Enjoy!May 15, 2013 at 9:24 pm #1986618
Todd TBPL Member
@texasbbLocale: Pacific Northwest
I cut a 12" by 18" piece out of a cheap Wally World CCF ground pad. It was $7 at the time for the whole CCF. Probably $10 now.May 15, 2013 at 9:33 pm #1986622
Hmmm… is there something wrong with sitting on the ground. That is what I have been doing for a long time.May 15, 2013 at 9:37 pm #1986624
Steven ParisBPL Member
@saparisorLocale: Pacific Northwest
It looks like you grew peacock feathers, Nick. : )

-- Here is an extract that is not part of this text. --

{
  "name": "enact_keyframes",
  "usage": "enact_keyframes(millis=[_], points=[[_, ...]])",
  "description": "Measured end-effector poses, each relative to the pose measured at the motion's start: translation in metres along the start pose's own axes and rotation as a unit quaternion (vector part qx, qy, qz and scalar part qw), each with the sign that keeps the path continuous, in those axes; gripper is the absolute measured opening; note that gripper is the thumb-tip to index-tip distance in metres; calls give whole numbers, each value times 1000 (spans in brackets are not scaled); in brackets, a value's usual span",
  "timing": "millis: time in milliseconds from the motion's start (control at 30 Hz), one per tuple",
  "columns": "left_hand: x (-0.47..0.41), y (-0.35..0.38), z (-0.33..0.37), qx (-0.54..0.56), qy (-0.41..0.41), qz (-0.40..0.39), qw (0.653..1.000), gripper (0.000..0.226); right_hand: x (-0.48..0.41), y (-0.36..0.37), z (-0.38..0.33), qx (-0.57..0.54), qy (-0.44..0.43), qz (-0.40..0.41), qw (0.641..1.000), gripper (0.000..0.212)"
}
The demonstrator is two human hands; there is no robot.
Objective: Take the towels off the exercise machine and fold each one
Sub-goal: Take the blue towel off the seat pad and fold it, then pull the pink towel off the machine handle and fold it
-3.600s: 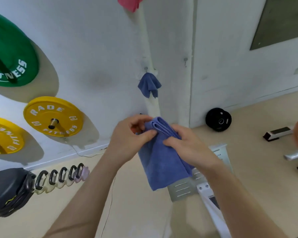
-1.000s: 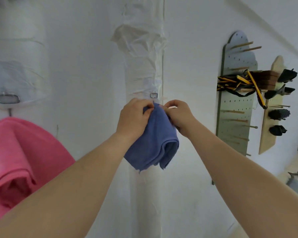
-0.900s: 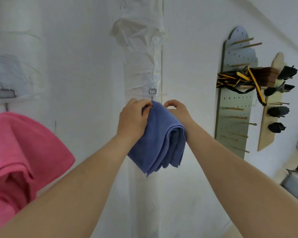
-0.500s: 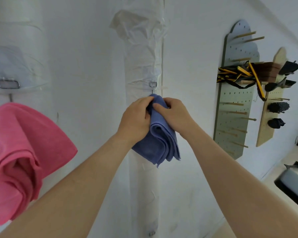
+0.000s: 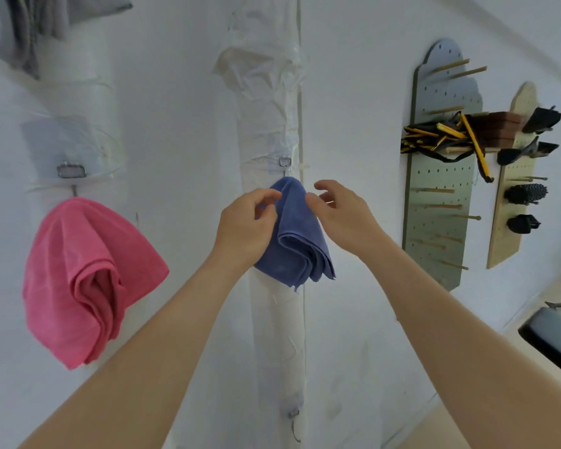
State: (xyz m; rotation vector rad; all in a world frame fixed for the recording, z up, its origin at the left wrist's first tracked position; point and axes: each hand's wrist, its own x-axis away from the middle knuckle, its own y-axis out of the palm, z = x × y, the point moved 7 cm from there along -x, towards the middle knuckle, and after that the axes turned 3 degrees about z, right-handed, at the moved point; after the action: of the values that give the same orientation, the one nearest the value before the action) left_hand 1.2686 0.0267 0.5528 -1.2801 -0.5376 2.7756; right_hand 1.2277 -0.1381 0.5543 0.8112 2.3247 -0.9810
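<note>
A folded blue microfibre towel (image 5: 300,241) is seen hanging in soft layers from a point just under a small metal ring (image 5: 285,162) on a white, plastic-wrapped upright post (image 5: 274,319); the hook or peg that bears it is hidden by the cloth's peak. The left hand (image 5: 245,226) is placed against the towel's left edge, fingers curled, and its lower part covers some of the fabric, so whether cloth is pinched cannot be told. The right hand (image 5: 342,213) is held just beside the towel's upper right edge with fingers spread apart and loose, gripping nothing. To the left, a folded pink towel (image 5: 85,273) is hung below a second metal ring (image 5: 72,171), and a grey cloth (image 5: 36,24) is cut off by the top corner. On the right wall, a grey pegboard (image 5: 441,196) with wooden pegs is mounted, carrying black-and-yellow straps (image 5: 441,137).
</note>
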Motion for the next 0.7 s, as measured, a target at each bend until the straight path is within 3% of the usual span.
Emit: enact_keyframes(millis=[133,233,500,700], points=[[46,-5,18,42,-9,-17,999,21,40,-28,-13,23,-48,-4,999,26],[92,6,20,14,-36,-67,997,20,79,-37,-9,47,-57,-66,995,18],[238,45,13,-82,-85,-174,978,17,215,-18,65,134,-9,-299,945,24],[357,64,5,-154,-106,-315,930,24,330,-3,120,170,43,-386,906,27]])
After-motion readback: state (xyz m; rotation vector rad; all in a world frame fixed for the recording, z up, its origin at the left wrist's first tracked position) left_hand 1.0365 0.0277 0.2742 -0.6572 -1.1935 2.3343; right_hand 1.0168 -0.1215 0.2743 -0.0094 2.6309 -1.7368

My take: nothing wrong with sitting on the ground, but in the PNW, that ground is often wet or muddy.May 15, 2013 at 9:41 pm #1986629
Max DiltheyBPL Member
Changing socks in the snow is very easy with a sit pad. And when it got to -10 on Camel's Hump in VT, I was happy to have a foam pad to spend time on while waiting for snow to melt on our alcohol stove.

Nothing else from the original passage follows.